The report includes individual cases of biodiversity loss incidents at a business level and by industry. From illegal palm oil plantations in Indonesia to mines that threaten orangutans in Africa, to car seat leather being linked to deforestation in Brazil, the problems continue and are increasingly tangible. For example, Procter & Gamble PG’s exposure to deforestation and peatland clearing in its supply chain is estimated to be valued at US$ 41 billion, according to the report. And investors have reacted. “A 2020 shareholder proposal [at P&G] to address forest-related supply chain issues won majority support,” the authors noted. While the company manages the risk, in recent years it has been a major contributor in terms of returns in a lower MEI risk portfolio, according to the report.

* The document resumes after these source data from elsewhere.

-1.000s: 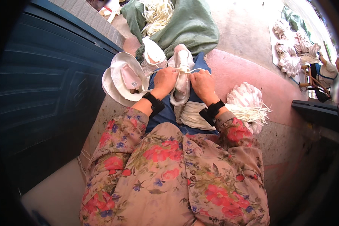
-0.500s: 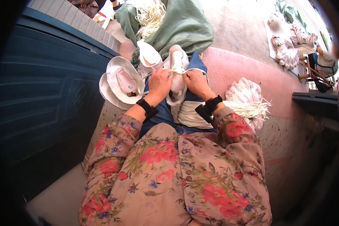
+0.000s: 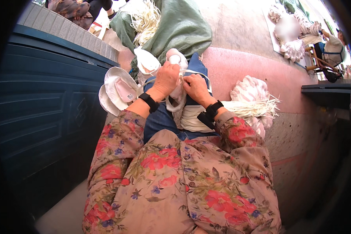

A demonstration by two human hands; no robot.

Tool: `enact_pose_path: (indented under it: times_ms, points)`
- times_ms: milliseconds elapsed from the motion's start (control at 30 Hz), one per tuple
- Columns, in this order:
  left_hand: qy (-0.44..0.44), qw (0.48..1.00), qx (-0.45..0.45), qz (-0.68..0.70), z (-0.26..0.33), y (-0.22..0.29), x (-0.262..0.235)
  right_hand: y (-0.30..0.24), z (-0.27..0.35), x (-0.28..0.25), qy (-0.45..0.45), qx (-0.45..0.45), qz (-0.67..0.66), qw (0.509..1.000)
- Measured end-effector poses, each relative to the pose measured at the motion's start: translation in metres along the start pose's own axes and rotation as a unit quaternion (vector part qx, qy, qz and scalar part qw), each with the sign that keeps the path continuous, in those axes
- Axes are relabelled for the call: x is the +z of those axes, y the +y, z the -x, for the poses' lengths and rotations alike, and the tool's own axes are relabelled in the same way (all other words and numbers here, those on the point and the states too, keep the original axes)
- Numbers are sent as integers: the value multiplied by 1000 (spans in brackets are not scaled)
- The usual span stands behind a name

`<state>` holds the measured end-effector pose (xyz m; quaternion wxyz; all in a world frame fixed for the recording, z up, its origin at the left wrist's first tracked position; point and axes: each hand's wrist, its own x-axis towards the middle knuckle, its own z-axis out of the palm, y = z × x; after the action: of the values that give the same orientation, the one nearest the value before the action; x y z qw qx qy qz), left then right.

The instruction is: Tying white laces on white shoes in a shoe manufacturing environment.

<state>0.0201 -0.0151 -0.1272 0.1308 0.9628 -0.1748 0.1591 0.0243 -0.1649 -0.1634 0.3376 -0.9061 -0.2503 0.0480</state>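
Between my knees rests a white and pale pink shoe [image 3: 177,93], with a thin white shoelace [image 3: 204,75] looped out from its upper. My left hand [image 3: 167,81] is closed over the shoe's lacing, pinching the lace. Just to its right, my right hand [image 3: 196,89] is closed on the lace near the shoe, fingertips pressed together. A bundle of white shoelaces [image 3: 197,119] lies across my right thigh. Beside my left leg sit a pair of white shoes [image 3: 123,87] with a pink insole showing, and another white shoe [image 3: 146,61] stands beyond them. The eyelets under my fingers are hidden.
A dark blue panelled door [image 3: 50,105] stands close on my left. Ahead, a green sack [image 3: 183,29] carries a heap of loose laces [image 3: 147,21]. Piled shoes [image 3: 249,91] lie to my right. Another person sits at the far right, near more shoes [image 3: 292,50].
My left hand has moved up over the shoe's lacing, and my right hand has come slightly in toward it. The whole view has shifted a little.
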Motion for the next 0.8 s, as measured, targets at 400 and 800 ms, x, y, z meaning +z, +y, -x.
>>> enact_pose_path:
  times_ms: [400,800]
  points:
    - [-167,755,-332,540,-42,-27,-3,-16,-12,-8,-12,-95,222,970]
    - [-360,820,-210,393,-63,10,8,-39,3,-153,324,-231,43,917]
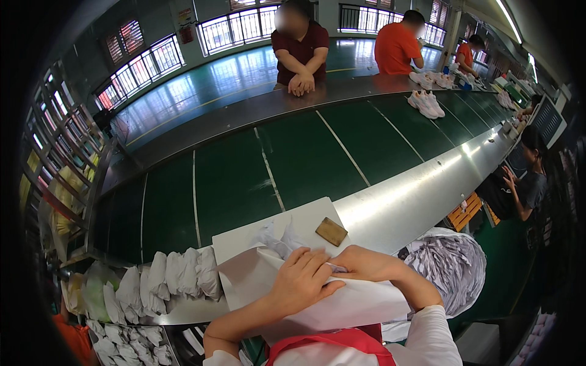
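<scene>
White paper sheets [250,274] lie in front of me on a pale board at the belt's near edge. My left hand [300,279] bends over the paper, its fingers slanting across a gathered fold and its thumb lower down. Close beside it, my right hand [360,262] pinches the same paper, its fingertips partly tucked out of sight. Whether anything lies inside the fold is hidden. A crumpled piece of thin tissue paper [284,241] rises just beyond my left hand. On the board [244,232] rests a small brown rectangular block [331,232].
White paper-wrapped bundles [183,271] stand in a row at left, with more in a tray [131,344] below. A large paper stack [448,268] sits at right. White shoes [425,105] stand on the green belt [232,177]. A person [300,55] leans opposite; others work farther right.
</scene>
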A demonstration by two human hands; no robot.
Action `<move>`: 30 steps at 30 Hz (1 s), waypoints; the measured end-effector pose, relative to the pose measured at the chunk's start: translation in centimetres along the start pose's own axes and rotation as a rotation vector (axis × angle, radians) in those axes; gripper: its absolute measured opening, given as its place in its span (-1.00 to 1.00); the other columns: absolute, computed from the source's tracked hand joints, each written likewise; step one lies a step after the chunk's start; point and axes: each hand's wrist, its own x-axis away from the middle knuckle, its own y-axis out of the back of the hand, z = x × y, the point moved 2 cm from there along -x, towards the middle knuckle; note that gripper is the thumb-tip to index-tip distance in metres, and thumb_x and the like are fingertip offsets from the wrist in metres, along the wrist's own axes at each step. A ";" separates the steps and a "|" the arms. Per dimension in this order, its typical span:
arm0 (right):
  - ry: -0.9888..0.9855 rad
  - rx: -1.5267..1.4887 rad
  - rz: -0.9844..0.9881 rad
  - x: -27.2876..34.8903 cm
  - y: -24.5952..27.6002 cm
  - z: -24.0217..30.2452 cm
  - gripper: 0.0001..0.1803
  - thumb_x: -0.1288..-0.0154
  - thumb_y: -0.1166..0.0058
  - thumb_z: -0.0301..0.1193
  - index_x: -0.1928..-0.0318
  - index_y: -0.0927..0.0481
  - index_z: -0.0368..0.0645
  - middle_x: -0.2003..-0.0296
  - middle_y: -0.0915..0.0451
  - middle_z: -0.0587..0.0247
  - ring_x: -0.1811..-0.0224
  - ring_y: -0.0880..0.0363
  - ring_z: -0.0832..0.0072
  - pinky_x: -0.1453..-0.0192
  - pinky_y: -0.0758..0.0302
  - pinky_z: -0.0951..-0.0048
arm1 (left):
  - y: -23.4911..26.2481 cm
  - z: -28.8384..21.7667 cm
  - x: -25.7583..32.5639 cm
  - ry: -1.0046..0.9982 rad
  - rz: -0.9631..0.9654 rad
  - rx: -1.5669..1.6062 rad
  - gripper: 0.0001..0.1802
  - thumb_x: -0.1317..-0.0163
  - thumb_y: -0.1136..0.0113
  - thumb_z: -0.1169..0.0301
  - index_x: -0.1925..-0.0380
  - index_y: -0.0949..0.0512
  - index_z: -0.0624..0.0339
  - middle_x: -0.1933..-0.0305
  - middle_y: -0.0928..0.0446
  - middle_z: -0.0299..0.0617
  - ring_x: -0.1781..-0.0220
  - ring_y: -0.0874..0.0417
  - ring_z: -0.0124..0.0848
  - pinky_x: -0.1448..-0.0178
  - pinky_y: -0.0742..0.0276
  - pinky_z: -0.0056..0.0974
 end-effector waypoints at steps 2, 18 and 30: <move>-0.012 -0.063 -0.007 0.0 0.9 0.8 -0.68 -0.20 -0.06 -0.26 0.12 -0.56 -0.21 0.40 -0.58 -0.09 0.40 -0.52 0.05 0.28 -0.45 0.27 | -0.5 0.2 1.3 0.061 0.051 0.044 -0.68 0.05 -0.37 0.24 0.51 -0.47 0.22 0.40 -0.56 -0.11 0.50 -0.51 -0.25 0.32 -0.42 -0.27; 0.213 0.518 -1.018 1.5 -2.5 4.7 0.18 0.17 -0.30 0.17 -0.38 -0.01 -0.08 -0.36 0.06 -0.21 -0.44 0.41 -0.18 -0.35 0.41 -0.28 | 4.1 1.4 -1.6 0.372 -0.303 0.115 -0.64 0.03 -0.34 0.47 0.18 -0.51 0.25 0.47 -0.35 -0.14 0.51 -0.41 -0.29 0.47 -0.37 -0.31; 0.120 -0.647 -0.321 -4.3 -3.6 0.5 -0.14 0.23 -0.44 -0.28 -0.16 -0.35 -0.20 -0.07 -0.44 0.08 -0.16 -0.38 0.35 -0.22 -0.28 0.36 | 0.7 3.4 0.6 0.757 -0.536 1.404 -0.28 -0.13 -0.23 0.26 -0.20 -0.11 0.25 0.28 -0.34 -0.25 0.25 -0.38 -0.50 0.07 -0.32 -0.42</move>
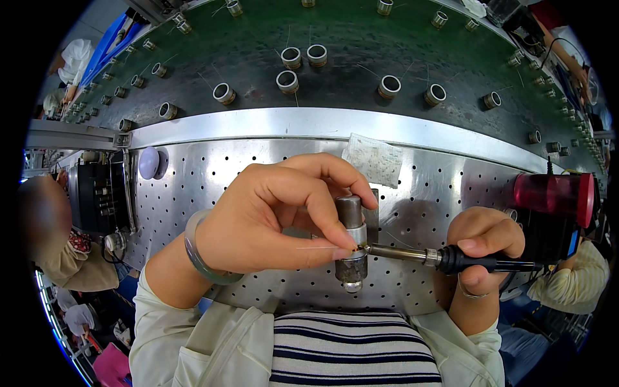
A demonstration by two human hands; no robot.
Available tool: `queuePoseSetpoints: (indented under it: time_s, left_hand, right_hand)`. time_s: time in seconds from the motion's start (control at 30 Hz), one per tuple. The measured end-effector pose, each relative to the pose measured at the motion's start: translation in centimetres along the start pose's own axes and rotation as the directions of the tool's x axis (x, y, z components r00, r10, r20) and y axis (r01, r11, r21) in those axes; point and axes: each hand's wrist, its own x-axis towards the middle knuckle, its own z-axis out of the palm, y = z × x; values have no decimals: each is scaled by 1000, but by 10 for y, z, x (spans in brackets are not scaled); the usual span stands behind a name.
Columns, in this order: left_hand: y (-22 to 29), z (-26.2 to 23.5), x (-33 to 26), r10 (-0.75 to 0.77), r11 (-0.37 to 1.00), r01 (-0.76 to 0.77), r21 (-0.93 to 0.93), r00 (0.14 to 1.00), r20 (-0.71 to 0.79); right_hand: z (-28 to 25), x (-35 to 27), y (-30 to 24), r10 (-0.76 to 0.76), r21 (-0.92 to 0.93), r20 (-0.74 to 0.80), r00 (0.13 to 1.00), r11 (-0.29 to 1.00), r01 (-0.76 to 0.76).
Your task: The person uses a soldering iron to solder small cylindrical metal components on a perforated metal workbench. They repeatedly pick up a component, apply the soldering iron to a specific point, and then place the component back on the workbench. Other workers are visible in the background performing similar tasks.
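In front of my chest stands a dark metal post (350,211) with a silver ring-shaped part (360,235) around its middle and a rounded silver end toward me. My left hand (258,213) reaches over from the left. Its thumb and index finger pinch a thin wire (313,248) against the side of this part. From the right, my right hand (489,240) grips a soldering iron (393,253) with a black handle. The iron lies nearly level, and its tip meets the part beside my left fingertips. Just where the tip touches is too small to make out.
Beneath lies a perforated metal worktop (187,193) with a paper sheet (375,161) and a purple rounded object (149,162). A pink-red cylindrical container (553,198) stands right. Beyond a metal rail (258,124), a green belt (348,90) carries several wired silver rings (287,81). People sit at both sides.
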Motion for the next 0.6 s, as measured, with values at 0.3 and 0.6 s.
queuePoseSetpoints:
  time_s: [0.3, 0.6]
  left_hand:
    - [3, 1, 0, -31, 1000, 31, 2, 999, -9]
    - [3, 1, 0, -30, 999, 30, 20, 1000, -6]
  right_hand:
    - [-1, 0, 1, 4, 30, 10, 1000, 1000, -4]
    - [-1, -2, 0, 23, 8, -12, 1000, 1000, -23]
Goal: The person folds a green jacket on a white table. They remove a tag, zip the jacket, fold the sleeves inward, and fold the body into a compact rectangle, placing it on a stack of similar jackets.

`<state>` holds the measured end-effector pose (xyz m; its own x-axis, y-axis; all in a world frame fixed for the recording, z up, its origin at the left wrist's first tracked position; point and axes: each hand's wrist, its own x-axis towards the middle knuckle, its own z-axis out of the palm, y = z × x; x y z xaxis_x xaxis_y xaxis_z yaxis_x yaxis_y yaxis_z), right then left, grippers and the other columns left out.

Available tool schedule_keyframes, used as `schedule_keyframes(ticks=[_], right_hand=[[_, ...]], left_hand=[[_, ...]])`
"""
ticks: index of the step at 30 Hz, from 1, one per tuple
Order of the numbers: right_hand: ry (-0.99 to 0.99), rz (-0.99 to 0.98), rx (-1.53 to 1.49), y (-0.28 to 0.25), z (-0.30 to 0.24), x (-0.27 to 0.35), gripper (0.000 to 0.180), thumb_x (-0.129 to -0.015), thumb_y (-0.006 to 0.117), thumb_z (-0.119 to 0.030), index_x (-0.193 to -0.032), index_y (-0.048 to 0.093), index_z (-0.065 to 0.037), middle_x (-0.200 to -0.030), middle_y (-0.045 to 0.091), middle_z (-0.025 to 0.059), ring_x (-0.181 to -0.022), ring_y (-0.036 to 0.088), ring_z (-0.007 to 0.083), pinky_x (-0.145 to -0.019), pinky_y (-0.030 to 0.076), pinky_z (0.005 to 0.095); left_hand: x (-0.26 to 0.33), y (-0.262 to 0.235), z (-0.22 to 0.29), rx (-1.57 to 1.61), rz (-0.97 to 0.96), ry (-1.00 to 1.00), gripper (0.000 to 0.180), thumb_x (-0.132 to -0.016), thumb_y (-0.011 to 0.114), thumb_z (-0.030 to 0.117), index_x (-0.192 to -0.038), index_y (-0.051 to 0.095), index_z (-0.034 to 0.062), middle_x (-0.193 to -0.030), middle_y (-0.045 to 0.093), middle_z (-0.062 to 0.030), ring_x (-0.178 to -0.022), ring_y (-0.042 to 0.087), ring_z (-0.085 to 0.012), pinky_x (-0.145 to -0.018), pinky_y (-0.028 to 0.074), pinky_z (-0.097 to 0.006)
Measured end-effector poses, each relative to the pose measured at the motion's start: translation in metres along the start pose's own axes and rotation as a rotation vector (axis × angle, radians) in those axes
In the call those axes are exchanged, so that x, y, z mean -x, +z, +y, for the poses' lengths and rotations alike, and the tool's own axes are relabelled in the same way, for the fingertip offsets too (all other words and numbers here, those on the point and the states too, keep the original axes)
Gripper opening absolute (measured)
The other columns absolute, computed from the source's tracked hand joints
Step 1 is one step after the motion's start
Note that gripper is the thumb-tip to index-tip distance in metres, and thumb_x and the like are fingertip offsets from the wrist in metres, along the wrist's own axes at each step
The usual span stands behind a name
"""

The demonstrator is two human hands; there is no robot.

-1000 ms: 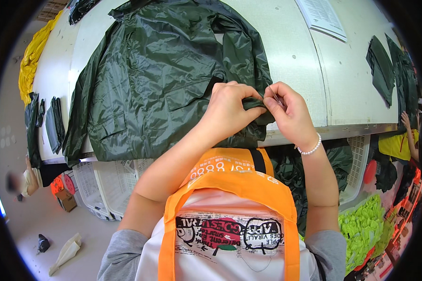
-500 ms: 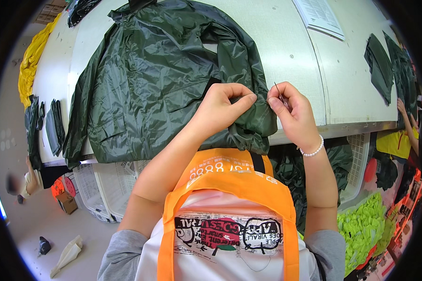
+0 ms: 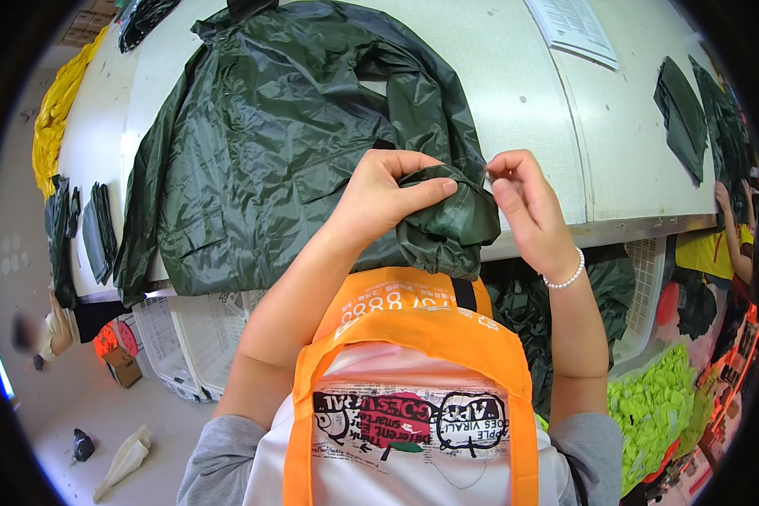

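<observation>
A dark green, shiny rain jacket (image 3: 261, 143) lies spread on the white table, its collar away from me. My left hand (image 3: 379, 194) is closed on the bunched end of its right-hand sleeve (image 3: 460, 215), thumb on top of the cloth. Just beside that sleeve end, my right hand (image 3: 527, 198) is closed in a pinch. A small metallic tip shows at its fingertips; the rest of this tool, which looks like thread snips, is hidden by the fingers.
Folded dark green pieces lie on the table (image 3: 548, 143) at left (image 3: 99, 232) and right (image 3: 681, 118). Printed sheets (image 3: 573, 29) lie at the back. White plastic crates (image 3: 198, 337) stand below the edge. Another person's hand (image 3: 723, 198) is at far right; bright lime cloth (image 3: 654, 396) is heaped below.
The sleeve end has been turned up more into my left hand. My right hand's tool, whose thin pointed blade stuck up before, has tilted down and is mostly hidden.
</observation>
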<state>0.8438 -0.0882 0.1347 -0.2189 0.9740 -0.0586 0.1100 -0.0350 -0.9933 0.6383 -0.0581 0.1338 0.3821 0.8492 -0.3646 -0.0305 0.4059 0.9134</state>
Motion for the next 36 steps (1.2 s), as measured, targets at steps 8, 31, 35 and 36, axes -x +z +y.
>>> schedule_keyframes(ticks=[8,31,35,36], right_hand=[[-0.063,-0.040,0.163,0.000,-0.007,0.001,0.016,-0.088,0.060,-0.009,-0.100,0.052,-0.001,-0.083,0.055,0.0041,-0.074,0.053,0.0097,-0.067,0.044,0.0221],[-0.085,0.207,-0.035,0.004,0.013,-0.001,0.008,-0.091,0.056,-0.009,-0.088,0.054,-0.002,-0.075,0.047,-0.0053,-0.065,0.037,0.0024,-0.060,0.034,0.0163],[-0.076,0.168,0.056,0.010,0.003,0.000,0.005,-0.085,0.062,-0.004,-0.086,0.058,-0.001,-0.074,0.050,-0.0038,-0.063,0.040,0.0026,-0.057,0.035,0.0170],[-0.117,0.163,0.101,0.012,0.001,-0.001,0.005,-0.084,0.063,-0.003,-0.085,0.059,-0.001,-0.074,0.051,-0.0031,-0.063,0.040,0.0028,-0.056,0.035,0.0173]], left_hand=[[-0.001,0.005,-0.002,-0.102,-0.005,0.064,0.018,-0.076,0.071,0.011,-0.084,0.068,-0.0042,-0.073,0.066,-0.0016,-0.066,0.056,-0.0039,-0.062,0.047,-0.020],[-0.003,-0.003,-0.009,0.255,-0.020,-0.022,0.014,-0.081,0.065,0.008,-0.088,0.067,-0.0039,-0.080,0.069,-0.0083,-0.067,0.064,-0.0107,-0.063,0.052,-0.022],[-0.005,0.001,-0.012,0.166,-0.013,0.009,0.015,-0.081,0.065,0.009,-0.088,0.067,-0.0043,-0.079,0.068,-0.0077,-0.067,0.063,-0.0095,-0.063,0.051,-0.021],[-0.005,0.003,-0.012,0.145,-0.006,0.011,0.015,-0.081,0.065,0.009,-0.087,0.067,-0.0043,-0.079,0.068,-0.0074,-0.068,0.063,-0.0094,-0.064,0.051,-0.021]])
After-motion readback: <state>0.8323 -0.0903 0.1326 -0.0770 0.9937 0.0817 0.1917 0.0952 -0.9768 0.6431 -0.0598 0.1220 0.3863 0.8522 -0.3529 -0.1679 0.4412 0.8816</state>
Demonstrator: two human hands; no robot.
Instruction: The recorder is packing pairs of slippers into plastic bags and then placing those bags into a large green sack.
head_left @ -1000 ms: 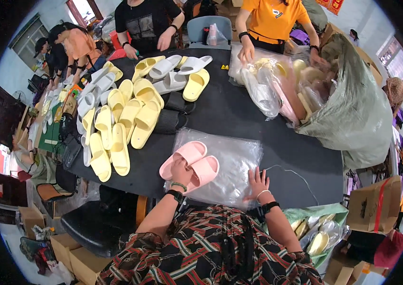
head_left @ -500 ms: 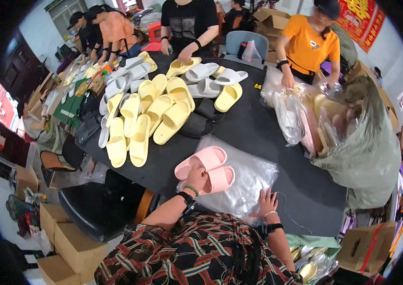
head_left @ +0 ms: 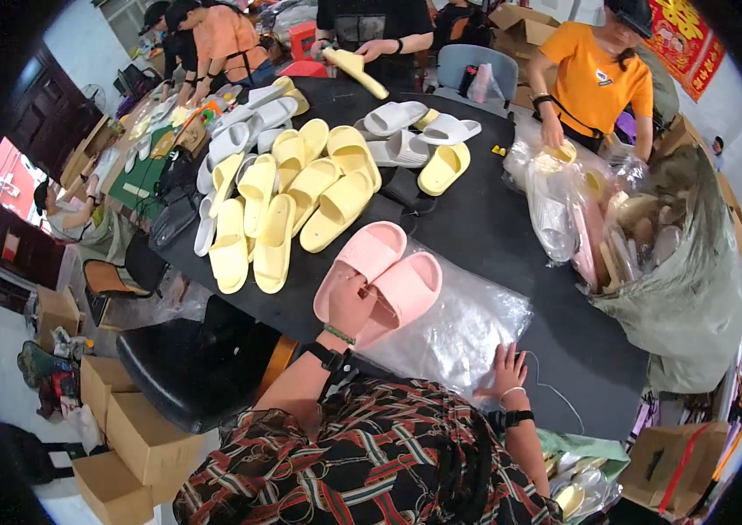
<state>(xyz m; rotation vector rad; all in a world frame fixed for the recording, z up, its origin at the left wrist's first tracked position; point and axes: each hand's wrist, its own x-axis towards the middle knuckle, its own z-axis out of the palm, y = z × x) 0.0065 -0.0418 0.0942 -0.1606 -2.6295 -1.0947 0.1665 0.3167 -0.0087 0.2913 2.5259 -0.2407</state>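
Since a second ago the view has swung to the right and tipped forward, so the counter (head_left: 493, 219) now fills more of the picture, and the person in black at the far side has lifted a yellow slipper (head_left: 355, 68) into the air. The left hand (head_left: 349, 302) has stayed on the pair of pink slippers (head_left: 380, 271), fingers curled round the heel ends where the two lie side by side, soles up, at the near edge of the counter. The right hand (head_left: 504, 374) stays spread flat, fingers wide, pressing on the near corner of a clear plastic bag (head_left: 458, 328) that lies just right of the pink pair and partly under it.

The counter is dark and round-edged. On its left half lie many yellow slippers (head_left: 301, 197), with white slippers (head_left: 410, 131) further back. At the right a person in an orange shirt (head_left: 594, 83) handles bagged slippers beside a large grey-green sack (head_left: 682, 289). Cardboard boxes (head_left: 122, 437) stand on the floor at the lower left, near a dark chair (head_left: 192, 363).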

Businesses Driving Change for the Better
Other companies have emerged as both champions of change and annualized return leaders among stocks in a lower MEI risks portfolio, especially in the home improvement space. “Both Home Depot HD and Lowe’s LOW disclose strong supplier environmental programmes,” the authors found, with Lowe’s standing out, “Lowe’s leads the subindustry with a best-in-class green procurement policy that includes initiatives to engage with suppliers to improve environmental performance and policies to address related product and process requirements.”
The most undervalued stock in the study’s sample of lower MEI risk stocks, Estée Lauder EL received a sourcing certification for 95% of its fibre cartons in 2022. The company also has a deforestation “due diligence policy” that applies to its operations and supplies, according to the report, noting however that the programme was still too weak. Maybe it needs some due diligence from investors.